WHAT THE EXERCISE ASKS » Each record below is to be copied exactly; the pictures are to be omitted.

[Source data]
--

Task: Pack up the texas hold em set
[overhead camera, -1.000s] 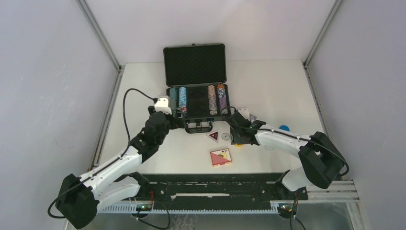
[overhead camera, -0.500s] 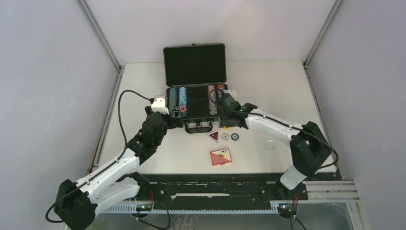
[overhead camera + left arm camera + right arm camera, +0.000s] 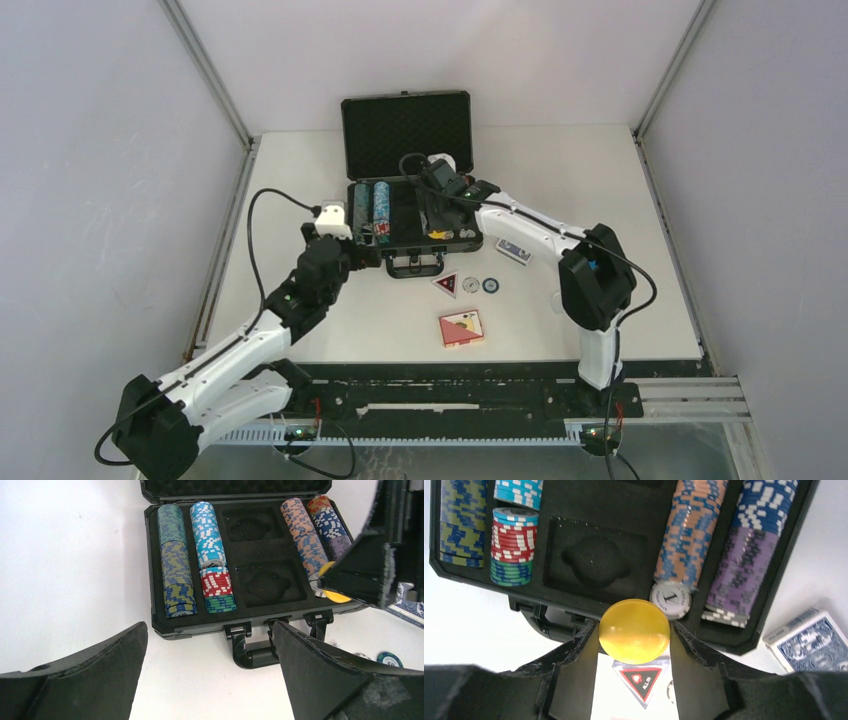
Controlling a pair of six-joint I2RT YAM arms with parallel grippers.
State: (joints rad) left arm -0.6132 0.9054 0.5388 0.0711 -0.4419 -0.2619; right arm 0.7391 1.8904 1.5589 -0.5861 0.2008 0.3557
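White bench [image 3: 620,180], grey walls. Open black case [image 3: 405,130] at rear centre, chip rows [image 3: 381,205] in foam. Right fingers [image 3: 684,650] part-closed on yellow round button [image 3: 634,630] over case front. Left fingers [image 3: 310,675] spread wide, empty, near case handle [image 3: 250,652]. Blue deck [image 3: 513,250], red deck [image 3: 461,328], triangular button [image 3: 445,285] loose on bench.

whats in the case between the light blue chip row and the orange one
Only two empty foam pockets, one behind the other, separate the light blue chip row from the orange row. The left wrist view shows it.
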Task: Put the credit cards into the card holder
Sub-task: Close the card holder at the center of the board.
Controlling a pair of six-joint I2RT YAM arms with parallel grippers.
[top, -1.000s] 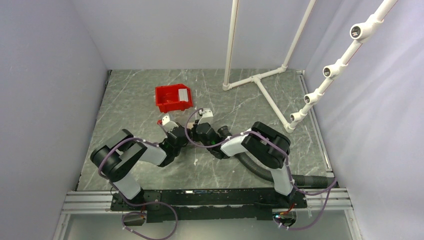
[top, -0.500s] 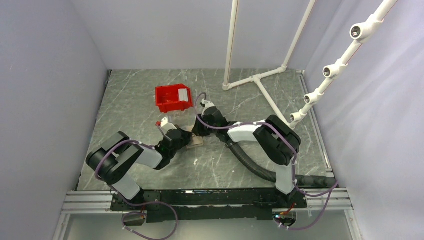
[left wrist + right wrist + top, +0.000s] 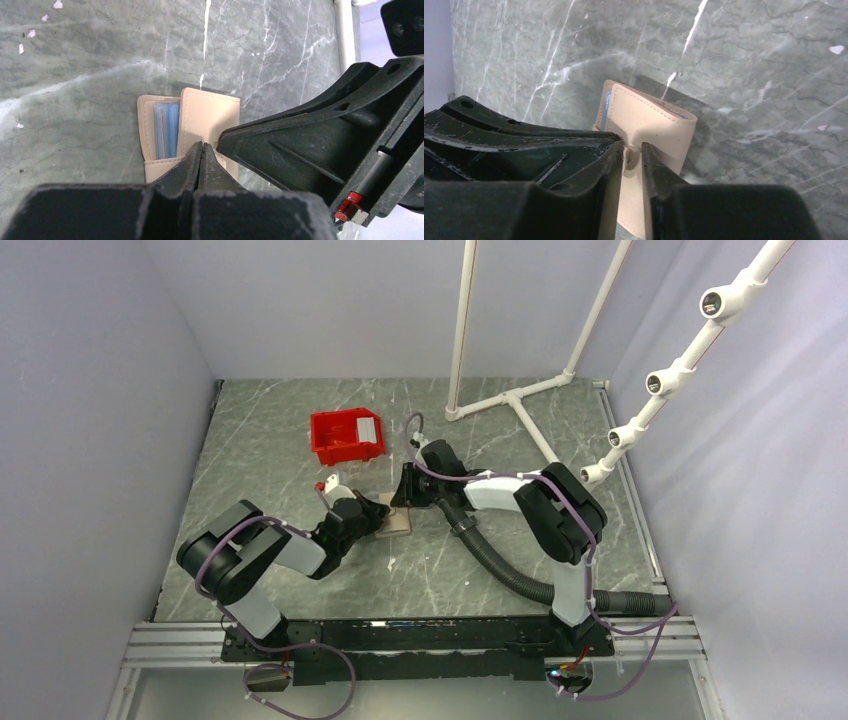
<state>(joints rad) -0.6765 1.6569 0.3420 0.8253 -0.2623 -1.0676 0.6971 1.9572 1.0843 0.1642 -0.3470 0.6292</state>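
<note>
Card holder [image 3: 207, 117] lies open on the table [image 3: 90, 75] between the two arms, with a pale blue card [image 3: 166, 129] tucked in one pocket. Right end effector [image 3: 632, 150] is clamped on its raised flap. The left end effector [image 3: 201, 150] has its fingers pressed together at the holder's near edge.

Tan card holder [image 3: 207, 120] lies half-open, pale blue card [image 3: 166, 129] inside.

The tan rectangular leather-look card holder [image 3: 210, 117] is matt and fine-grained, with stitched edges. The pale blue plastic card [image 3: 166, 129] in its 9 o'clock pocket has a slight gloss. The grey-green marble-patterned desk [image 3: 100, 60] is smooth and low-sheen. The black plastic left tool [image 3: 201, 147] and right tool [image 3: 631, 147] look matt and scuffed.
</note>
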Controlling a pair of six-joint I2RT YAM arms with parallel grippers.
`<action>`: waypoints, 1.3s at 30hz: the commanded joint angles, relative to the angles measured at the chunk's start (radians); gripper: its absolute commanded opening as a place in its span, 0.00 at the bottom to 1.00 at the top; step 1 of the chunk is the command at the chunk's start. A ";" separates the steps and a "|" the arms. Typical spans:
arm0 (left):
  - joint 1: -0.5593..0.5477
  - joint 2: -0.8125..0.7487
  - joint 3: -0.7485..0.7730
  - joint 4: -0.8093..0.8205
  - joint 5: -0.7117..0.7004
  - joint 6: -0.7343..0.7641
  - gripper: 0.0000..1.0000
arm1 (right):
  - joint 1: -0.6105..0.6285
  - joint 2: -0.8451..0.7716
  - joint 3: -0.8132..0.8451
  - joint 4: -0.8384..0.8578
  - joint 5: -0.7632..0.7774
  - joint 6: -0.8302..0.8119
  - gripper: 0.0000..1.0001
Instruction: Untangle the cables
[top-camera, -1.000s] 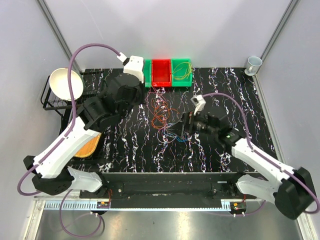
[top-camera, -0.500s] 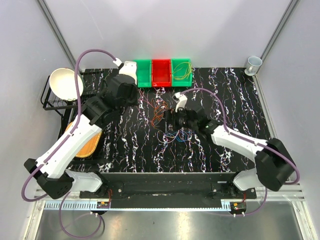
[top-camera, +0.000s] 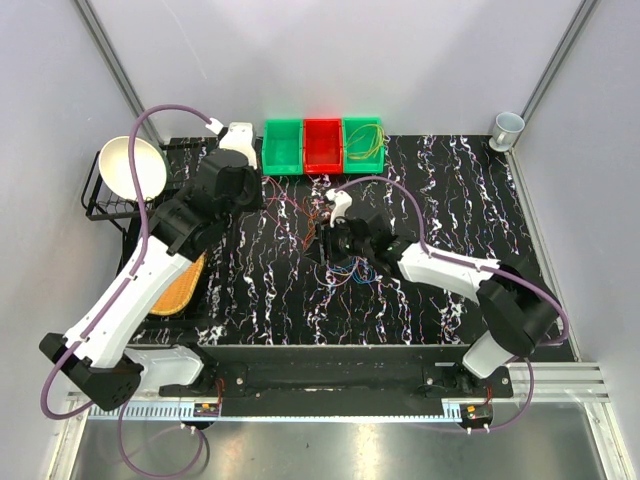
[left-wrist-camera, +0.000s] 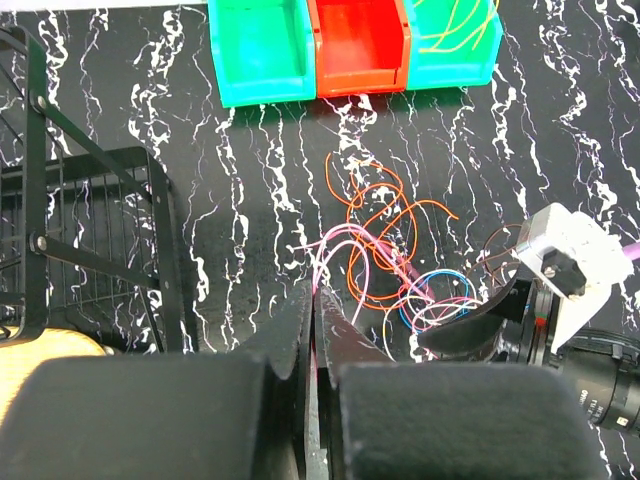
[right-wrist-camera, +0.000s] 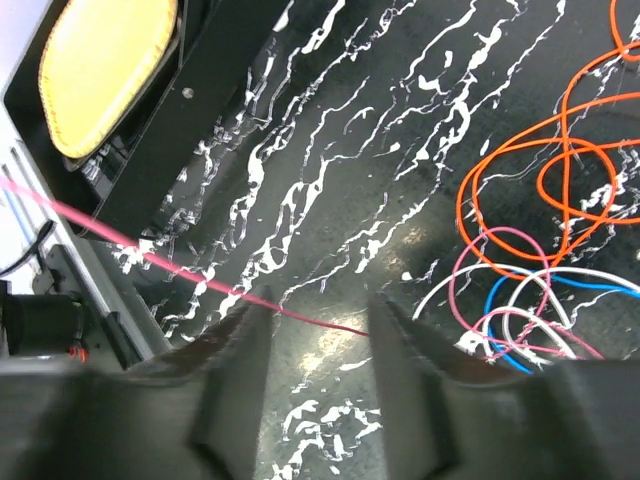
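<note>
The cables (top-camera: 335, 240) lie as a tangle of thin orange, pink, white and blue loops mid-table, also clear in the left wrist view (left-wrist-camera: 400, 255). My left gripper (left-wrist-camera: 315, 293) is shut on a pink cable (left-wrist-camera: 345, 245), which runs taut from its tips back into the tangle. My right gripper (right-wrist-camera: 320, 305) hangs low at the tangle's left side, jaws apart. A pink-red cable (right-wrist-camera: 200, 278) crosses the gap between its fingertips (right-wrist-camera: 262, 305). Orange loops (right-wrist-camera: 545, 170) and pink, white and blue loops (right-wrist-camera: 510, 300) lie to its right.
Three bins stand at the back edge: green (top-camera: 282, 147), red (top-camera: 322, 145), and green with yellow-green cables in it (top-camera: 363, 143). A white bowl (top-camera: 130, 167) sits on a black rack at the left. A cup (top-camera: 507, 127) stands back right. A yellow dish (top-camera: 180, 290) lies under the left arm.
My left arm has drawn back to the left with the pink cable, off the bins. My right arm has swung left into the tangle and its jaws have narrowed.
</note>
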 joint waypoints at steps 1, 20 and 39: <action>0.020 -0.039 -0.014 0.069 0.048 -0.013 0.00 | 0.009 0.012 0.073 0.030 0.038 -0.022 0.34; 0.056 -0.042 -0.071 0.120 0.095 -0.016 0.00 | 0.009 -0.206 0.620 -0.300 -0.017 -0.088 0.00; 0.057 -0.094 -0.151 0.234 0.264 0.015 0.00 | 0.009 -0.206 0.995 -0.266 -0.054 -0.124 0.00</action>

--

PROBLEM SOLUTION »
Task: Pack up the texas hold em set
[overhead camera, -1.000s] 
[overhead camera, -0.500s] 
[overhead camera + left arm camera + right arm camera, +0.000s] 
Controlling a pair of six-joint I2RT YAM arms with parallel grippers.
State: (joints rad) left arm -0.6132 0.9054 0.5388 0.0711 -0.4419 -0.2619; right arm 0.7391 1.8904 1.5589 -0.5861 0.2008 0.3557
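White bench [image 3: 620,180], grey walls. Open black case [image 3: 405,130] at rear centre, chip rows [image 3: 381,205] in foam. Right fingers [image 3: 684,650] part-closed on yellow round button [image 3: 634,630] over case front. Left fingers [image 3: 310,675] spread wide, empty, near case handle [image 3: 250,652]. Blue deck [image 3: 513,250], red deck [image 3: 461,328], triangular button [image 3: 445,285] loose on bench.

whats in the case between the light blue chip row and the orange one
Only two empty foam pockets, one behind the other, separate the light blue chip row from the orange row. The left wrist view shows it.
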Task: Put the credit cards into the card holder
Sub-task: Close the card holder at the center of the board.
Controlling a pair of six-joint I2RT YAM arms with parallel grippers.
[top, -1.000s] 
[top, -0.500s] 
[left wrist + right wrist + top, +0.000s] 
<state>(joints rad) -0.6765 1.6569 0.3420 0.8253 -0.2623 -1.0676 0.6971 1.9572 1.0843 0.1642 -0.3470 0.6292</state>
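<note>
Card holder [image 3: 207, 117] lies open on the table [image 3: 90, 75] between the two arms, with a pale blue card [image 3: 166, 129] tucked in one pocket. Right end effector [image 3: 632, 150] is clamped on its raised flap. The left end effector [image 3: 201, 150] has its fingers pressed together at the holder's near edge.

Tan card holder [image 3: 207, 120] lies half-open, pale blue card [image 3: 166, 129] inside.

The tan rectangular leather-look card holder [image 3: 210, 117] is matt and fine-grained, with stitched edges. The pale blue plastic card [image 3: 166, 129] in its 9 o'clock pocket has a slight gloss. The grey-green marble-patterned desk [image 3: 100, 60] is smooth and low-sheen. The black plastic left tool [image 3: 201, 147] and right tool [image 3: 631, 147] look matt and scuffed.
</note>
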Controlling a pair of six-joint I2RT YAM arms with parallel grippers.
`<action>`: waypoints, 1.3s at 30hz: the commanded joint angles, relative to the angles measured at the chunk's start (radians); gripper: its absolute commanded opening as a place in its span, 0.00 at the bottom to 1.00 at the top; step 1 of the chunk is the command at the chunk's start. A ";" separates the steps and a "|" the arms. Typical spans:
arm0 (left):
  - joint 1: -0.5593..0.5477
  - joint 2: -0.8125..0.7487
  - joint 3: -0.7485..0.7730
  - joint 4: -0.8093..0.8205
  - joint 5: -0.7117..0.7004
  - joint 6: -0.7343..0.7641
  - gripper: 0.0000..1.0000
arm1 (right):
  - joint 1: -0.6105..0.6285
  - joint 2: -0.8451..0.7716
  - joint 3: -0.8132..0.8451
  - joint 4: -0.8384..0.8578
  - joint 5: -0.7632..0.7774
  - joint 6: -0.8302..0.8119
  - gripper: 0.0000..1.0001
Instruction: Untangle the cables
[top-camera, -1.000s] 
[top-camera, -0.500s] 
[top-camera, +0.000s] 
[left-wrist-camera, +0.000s] 
[right-wrist-camera, +0.000s] 
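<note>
The cables (top-camera: 335, 240) lie as a tangle of thin orange, pink, white and blue loops mid-table, also clear in the left wrist view (left-wrist-camera: 400, 255). My left gripper (left-wrist-camera: 315, 293) is shut on a pink cable (left-wrist-camera: 345, 245), which runs taut from its tips back into the tangle. My right gripper (right-wrist-camera: 320, 305) hangs low at the tangle's left side, jaws apart. A pink-red cable (right-wrist-camera: 200, 278) crosses the gap between its fingertips (right-wrist-camera: 262, 305). Orange loops (right-wrist-camera: 545, 170) and pink, white and blue loops (right-wrist-camera: 510, 300) lie to its right.
Three bins stand at the back edge: green (top-camera: 282, 147), red (top-camera: 322, 145), and green with yellow-green cables in it (top-camera: 363, 143). A white bowl (top-camera: 130, 167) sits on a black rack at the left. A cup (top-camera: 507, 127) stands back right. A yellow dish (top-camera: 180, 290) lies under the left arm.
My left arm has drawn back to the left with the pink cable, off the bins. My right arm has swung left into the tangle and its jaws have narrowed.
</note>
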 joint waypoints at steps 1, 20 and 39: <action>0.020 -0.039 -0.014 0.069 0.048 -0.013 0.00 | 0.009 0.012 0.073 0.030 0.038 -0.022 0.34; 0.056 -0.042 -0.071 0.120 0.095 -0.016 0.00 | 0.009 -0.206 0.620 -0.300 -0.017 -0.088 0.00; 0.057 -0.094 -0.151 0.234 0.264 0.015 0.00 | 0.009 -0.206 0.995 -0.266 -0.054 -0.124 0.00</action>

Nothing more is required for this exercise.